_What to produce_
Search the entries for the word "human" and return every line where it is found.
==*==
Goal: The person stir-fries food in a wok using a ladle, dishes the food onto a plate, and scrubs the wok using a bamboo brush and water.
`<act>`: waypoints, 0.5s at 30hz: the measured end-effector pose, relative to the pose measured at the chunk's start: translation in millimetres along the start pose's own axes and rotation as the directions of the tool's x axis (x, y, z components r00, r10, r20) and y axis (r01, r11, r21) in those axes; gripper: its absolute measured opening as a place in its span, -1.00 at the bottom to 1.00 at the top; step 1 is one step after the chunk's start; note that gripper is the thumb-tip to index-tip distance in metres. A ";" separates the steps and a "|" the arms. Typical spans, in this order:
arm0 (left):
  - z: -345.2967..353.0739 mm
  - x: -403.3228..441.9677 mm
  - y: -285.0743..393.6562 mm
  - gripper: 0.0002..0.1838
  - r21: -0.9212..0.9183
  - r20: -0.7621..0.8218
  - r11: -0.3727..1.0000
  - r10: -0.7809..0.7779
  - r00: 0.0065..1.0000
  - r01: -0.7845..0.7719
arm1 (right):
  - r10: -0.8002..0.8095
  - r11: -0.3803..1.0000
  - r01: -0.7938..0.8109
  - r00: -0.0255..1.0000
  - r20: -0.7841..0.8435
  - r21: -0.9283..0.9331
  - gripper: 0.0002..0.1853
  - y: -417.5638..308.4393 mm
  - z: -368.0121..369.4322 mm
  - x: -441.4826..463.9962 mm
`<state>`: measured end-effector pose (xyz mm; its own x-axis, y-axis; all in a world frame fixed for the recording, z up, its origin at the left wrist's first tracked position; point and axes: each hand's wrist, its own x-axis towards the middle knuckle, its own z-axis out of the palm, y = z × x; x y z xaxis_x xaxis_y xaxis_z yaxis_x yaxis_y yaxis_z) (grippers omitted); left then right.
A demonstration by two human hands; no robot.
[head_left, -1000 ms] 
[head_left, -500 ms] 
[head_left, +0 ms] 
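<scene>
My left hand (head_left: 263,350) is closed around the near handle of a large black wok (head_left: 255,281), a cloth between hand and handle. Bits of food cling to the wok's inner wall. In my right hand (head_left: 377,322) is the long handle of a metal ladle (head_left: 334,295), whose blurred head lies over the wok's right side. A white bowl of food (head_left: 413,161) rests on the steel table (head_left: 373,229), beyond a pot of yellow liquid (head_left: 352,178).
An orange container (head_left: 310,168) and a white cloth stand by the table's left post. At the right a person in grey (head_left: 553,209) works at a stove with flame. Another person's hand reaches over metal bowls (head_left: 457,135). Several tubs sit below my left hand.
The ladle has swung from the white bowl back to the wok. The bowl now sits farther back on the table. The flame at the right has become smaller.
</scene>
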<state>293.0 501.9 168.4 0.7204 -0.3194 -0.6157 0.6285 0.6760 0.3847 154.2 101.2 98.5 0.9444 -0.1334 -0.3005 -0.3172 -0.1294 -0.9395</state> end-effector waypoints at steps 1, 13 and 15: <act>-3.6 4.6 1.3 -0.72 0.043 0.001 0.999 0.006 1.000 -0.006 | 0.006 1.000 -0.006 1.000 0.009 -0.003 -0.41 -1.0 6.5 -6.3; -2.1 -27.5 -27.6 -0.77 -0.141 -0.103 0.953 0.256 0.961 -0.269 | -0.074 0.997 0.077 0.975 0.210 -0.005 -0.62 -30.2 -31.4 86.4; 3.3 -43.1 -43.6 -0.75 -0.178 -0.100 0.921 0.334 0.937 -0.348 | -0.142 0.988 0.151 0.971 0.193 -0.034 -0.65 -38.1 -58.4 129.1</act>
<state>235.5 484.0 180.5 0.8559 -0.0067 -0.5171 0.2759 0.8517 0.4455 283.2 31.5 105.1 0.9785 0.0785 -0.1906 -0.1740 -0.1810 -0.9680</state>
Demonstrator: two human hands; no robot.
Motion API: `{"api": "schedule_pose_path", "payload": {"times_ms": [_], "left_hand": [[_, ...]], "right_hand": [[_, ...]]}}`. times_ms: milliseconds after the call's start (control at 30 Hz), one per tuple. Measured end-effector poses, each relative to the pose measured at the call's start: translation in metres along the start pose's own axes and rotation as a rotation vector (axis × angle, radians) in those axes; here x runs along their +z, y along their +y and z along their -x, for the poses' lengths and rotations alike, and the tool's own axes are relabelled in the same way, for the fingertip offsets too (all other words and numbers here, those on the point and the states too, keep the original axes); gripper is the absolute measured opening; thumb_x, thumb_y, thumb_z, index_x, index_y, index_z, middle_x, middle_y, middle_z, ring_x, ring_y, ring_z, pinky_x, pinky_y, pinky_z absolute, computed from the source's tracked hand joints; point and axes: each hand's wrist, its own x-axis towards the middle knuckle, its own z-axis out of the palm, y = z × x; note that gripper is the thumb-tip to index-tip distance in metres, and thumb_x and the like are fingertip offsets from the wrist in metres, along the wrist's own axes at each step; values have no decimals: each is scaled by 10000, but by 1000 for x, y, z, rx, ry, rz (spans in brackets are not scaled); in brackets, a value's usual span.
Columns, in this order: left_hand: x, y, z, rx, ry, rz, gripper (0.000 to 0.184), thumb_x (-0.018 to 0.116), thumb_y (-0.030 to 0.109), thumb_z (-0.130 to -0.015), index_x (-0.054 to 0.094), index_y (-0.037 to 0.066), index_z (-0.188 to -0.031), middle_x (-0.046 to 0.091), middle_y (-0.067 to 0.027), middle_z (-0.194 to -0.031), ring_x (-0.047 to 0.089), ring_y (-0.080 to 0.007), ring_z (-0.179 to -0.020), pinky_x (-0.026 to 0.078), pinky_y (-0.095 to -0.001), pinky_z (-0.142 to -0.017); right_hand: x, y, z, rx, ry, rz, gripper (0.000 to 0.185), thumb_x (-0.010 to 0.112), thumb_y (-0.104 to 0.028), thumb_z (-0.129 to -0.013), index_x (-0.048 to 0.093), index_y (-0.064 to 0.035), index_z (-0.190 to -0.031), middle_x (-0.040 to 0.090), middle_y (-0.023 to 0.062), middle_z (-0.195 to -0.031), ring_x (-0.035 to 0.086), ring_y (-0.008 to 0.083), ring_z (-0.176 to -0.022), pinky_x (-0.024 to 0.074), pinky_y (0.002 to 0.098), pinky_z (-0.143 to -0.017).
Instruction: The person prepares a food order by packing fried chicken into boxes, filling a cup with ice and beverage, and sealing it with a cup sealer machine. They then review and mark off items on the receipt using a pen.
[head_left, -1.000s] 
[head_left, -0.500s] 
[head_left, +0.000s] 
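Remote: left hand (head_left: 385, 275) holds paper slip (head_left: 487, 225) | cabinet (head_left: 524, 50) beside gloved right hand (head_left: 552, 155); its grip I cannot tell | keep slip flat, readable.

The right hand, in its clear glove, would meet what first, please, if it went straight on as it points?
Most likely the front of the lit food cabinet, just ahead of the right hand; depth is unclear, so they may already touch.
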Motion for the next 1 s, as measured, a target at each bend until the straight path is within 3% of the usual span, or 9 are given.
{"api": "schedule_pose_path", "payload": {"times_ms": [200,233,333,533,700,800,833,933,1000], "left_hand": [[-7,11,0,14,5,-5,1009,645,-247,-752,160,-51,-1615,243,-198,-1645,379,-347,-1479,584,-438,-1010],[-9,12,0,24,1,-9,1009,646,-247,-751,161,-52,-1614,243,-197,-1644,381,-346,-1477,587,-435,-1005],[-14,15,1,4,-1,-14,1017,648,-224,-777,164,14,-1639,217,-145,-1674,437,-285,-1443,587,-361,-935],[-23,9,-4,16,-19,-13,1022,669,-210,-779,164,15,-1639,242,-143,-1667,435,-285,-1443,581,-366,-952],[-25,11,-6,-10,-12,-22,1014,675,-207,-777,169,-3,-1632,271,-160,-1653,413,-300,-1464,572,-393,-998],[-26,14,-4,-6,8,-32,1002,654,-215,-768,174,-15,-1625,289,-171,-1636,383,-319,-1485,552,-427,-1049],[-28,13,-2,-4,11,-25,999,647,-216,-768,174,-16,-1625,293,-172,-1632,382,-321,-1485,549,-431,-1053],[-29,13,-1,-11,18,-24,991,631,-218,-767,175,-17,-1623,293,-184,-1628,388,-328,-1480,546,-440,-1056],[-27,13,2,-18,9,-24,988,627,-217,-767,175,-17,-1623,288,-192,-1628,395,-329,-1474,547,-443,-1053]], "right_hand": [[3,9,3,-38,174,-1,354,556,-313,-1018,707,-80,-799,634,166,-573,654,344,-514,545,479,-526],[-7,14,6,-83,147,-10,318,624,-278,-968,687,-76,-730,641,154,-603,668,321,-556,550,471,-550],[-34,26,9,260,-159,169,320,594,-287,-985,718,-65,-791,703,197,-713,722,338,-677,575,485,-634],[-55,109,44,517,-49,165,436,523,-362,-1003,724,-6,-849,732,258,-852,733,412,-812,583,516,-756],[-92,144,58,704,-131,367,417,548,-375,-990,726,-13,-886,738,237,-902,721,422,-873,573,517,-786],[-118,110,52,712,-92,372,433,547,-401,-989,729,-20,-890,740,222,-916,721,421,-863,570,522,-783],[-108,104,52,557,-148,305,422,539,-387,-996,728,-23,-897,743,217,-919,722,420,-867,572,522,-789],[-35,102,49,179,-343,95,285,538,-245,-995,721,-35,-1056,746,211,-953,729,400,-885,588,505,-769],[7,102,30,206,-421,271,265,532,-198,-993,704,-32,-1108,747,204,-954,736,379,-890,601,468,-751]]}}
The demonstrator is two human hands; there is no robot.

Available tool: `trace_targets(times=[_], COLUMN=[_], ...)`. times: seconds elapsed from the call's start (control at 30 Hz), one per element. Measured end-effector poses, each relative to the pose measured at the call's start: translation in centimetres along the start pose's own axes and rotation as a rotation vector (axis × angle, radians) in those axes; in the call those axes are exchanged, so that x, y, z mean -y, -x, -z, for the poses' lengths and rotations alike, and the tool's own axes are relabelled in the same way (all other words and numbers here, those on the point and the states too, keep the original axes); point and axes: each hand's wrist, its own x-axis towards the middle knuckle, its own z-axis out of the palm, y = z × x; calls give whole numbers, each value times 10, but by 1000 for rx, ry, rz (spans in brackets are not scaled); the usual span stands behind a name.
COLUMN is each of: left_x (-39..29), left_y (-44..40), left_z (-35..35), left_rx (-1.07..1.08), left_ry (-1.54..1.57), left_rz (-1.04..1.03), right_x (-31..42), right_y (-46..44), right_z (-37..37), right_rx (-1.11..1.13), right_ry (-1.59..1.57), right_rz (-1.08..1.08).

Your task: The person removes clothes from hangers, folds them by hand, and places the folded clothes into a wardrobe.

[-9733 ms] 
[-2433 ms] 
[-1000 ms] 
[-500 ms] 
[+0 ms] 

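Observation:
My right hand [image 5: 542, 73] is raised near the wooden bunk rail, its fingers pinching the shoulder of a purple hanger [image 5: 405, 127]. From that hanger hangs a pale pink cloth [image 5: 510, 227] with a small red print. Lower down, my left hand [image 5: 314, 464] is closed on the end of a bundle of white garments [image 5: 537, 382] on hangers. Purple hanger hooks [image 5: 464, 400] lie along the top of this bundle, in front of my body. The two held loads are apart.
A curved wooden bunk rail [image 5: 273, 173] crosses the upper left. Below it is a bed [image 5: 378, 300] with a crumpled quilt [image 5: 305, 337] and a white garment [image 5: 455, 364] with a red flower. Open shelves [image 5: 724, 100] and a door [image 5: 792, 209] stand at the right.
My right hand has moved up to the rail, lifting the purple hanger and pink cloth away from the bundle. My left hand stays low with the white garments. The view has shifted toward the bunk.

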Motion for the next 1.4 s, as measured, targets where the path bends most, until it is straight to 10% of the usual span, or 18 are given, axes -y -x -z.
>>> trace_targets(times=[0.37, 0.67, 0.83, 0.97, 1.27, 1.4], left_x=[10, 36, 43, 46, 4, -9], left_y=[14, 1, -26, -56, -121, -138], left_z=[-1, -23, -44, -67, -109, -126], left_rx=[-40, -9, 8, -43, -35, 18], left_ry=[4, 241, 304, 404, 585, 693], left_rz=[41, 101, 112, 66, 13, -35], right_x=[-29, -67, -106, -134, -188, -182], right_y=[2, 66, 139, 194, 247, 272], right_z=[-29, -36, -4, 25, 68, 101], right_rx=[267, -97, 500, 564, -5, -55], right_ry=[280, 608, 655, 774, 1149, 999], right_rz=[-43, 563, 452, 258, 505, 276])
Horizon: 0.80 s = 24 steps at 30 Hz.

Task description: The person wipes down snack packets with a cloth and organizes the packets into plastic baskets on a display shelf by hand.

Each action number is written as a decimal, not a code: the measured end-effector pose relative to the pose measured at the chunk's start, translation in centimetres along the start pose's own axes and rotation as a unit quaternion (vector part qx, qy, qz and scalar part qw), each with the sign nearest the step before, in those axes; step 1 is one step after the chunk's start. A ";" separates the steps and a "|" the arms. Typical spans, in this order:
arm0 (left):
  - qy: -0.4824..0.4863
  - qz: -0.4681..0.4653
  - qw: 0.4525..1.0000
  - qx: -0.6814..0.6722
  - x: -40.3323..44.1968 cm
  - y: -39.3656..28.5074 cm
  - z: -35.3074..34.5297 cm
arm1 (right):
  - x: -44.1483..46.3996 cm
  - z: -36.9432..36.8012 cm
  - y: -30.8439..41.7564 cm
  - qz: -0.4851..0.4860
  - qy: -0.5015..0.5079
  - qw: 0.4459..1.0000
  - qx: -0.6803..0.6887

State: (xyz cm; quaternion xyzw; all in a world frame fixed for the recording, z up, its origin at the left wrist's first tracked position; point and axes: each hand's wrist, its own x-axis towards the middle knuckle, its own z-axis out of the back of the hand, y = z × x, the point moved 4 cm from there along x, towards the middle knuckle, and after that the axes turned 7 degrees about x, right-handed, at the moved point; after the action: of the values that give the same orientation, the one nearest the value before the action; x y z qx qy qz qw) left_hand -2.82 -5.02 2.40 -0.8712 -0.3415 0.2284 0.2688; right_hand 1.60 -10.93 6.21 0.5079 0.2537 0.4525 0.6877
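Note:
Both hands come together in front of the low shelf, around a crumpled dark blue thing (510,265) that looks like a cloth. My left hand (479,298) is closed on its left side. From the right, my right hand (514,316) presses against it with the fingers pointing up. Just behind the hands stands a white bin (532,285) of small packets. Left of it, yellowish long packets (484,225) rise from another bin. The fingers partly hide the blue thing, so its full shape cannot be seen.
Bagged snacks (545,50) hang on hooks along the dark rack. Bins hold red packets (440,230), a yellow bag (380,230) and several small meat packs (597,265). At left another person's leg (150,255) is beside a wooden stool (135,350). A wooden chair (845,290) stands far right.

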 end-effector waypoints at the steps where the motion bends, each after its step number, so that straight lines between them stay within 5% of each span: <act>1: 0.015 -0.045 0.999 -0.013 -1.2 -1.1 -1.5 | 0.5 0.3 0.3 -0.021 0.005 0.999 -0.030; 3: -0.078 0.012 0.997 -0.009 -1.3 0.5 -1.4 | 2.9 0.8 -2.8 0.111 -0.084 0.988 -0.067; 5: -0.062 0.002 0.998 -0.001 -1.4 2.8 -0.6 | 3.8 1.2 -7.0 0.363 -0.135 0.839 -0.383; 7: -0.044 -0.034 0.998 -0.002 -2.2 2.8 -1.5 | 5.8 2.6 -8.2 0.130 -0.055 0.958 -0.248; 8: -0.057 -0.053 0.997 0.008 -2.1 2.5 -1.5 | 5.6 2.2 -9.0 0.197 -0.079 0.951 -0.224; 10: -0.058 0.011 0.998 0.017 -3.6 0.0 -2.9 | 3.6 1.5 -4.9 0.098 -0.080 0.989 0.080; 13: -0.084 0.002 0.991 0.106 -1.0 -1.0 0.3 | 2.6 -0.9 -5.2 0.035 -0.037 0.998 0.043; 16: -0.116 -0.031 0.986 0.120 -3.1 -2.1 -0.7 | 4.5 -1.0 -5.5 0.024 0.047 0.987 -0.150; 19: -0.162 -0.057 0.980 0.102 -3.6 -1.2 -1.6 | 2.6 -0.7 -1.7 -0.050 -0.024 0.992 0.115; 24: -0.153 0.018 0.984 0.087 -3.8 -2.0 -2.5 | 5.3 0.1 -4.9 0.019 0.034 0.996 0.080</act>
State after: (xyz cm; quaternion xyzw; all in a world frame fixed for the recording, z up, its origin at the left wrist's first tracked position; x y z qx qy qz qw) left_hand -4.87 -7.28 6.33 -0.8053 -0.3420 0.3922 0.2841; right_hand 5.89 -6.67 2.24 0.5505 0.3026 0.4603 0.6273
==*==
_Your solution_
A demonstration by two human hands; no robot.
Demonstrator: two human hands; no robot.
The demonstrator is two human hands; there is no robot.

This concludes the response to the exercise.